You did not understand that the author of the topic already knew everything that was written in your posts, I do not think he does not know what a derivative is... That would be OK if you were just taking a liberty, but your first post sounded arrogant in tone, I think you just got nervous and spoiled the mood of the man ... why. I don't like it, so I spoke out.

And where we started the conversation, I remember very well, the question was about a method of creating new liquidity, not accelerating inflation and restricting the money supply, and not the method of maintaining the existing liquidity - intervention is the most clumsy method available to the regulator (the market maker, which you mentioned). So what is primary and what is secondary, you have to choose... I have the feeling that you are thinking in microeconomic terms, so I asked about the accountant and you did not respond.)

 
Yourmindstillmy >> :

You did not understand that the author of the topic already knew everything that was written in your posts, I do not think he does not know what a derivative is... It would have been OK if you were just taking the liberty, but your first post sounded arrogant in tone, in my opinion you just got on your nerves and spoiled the mood of the man... why. I don't like it, so I spoke out.

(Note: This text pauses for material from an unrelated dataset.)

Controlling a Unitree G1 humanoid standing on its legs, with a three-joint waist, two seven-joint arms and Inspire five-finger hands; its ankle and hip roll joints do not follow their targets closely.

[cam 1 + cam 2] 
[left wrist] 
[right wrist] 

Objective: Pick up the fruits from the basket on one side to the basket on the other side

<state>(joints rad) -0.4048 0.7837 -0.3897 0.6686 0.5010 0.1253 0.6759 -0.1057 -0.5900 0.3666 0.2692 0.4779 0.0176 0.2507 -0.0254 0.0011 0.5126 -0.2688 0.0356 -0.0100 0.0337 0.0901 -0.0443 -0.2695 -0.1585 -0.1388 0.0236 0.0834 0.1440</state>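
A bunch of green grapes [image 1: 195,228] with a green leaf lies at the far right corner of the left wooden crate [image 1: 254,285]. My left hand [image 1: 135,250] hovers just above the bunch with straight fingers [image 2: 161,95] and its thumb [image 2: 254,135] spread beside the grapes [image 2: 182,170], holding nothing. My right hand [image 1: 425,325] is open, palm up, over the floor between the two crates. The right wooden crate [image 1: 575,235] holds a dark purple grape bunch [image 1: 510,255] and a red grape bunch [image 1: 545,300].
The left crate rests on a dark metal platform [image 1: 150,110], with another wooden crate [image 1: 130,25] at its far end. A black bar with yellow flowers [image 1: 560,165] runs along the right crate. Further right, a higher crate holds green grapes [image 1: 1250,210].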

And where we started the conversation, I remember very well, the question was about a method of creating new liquidity, not accelerating inflation and restricting the money supply, and not the method of maintaining the existing liquidity - intervention is the most clumsy method available to the regulator (the market maker, which you mentioned). So what is primary and what is secondary, you have to decide... I have the feeling that you are thinking in microeconomic terms, so I asked about the accountant and you did not answered.)

I see. I'll answer about the accountant - no, I'm not an accountant by training. I am a mechanical engineer and researcher. That was a specialty in the USSR :). Applied mathematics in mechanics, to put it simply.

About the tone - did not even think. The author of this thread confidently asserts controversial postulates without distinguishing between his own thoughts and those derived from other sources, which in itself is not correct. Perhaps about the tone you understood from the subsequent post, to which I was responding in the sense that the author wanted to enlighten us about university courses? He wasn't the only one who studied them. Where you see an arrogant tone I do not understand - if so, I apologize to the author - it was not my intention. As for thinking in terms of macroeconomic criteria - rather controversial area and while it does not help to earn in the market (at least for me) I try not to get into it. I will pay attention when it is necessary.

Good luck.

SZZ reread the first post again (you're referring to it): I don't see any arrogance... Maybe I don't see it well, but if I do, I apologize - it's not "good" in any case.

 
brici >> :

.... "I don't care", "don't bother answering" .....)



Why are you being so rude? I don't think we'll meet at the next championship, it will be more embarrassing for you. There was no discussion as I do not intend to stoop to your level.

 
SProgrammer >> :


You just have to learn how to trade hands on the demo - earning the right amount for life.

This statement is already a masterpiece.


Although, the sum needed for life is much easier to earn in the tester, so that you can sleep soundly at night and spend it in your sleep.

 
LeoV писал(а) >>

Please, please, without the usual lyrics and demagoguery. It does not matter what he trades and under what fat or thin circumstances. There is only one criterion - profit. And only profit. The only question is how to measure it.

I mean that profit, even related to something, counts differently on different instruments, including the costs of providing and selling. Besides, these words could have been said in some context, for example to hedge futures or contractual obligations.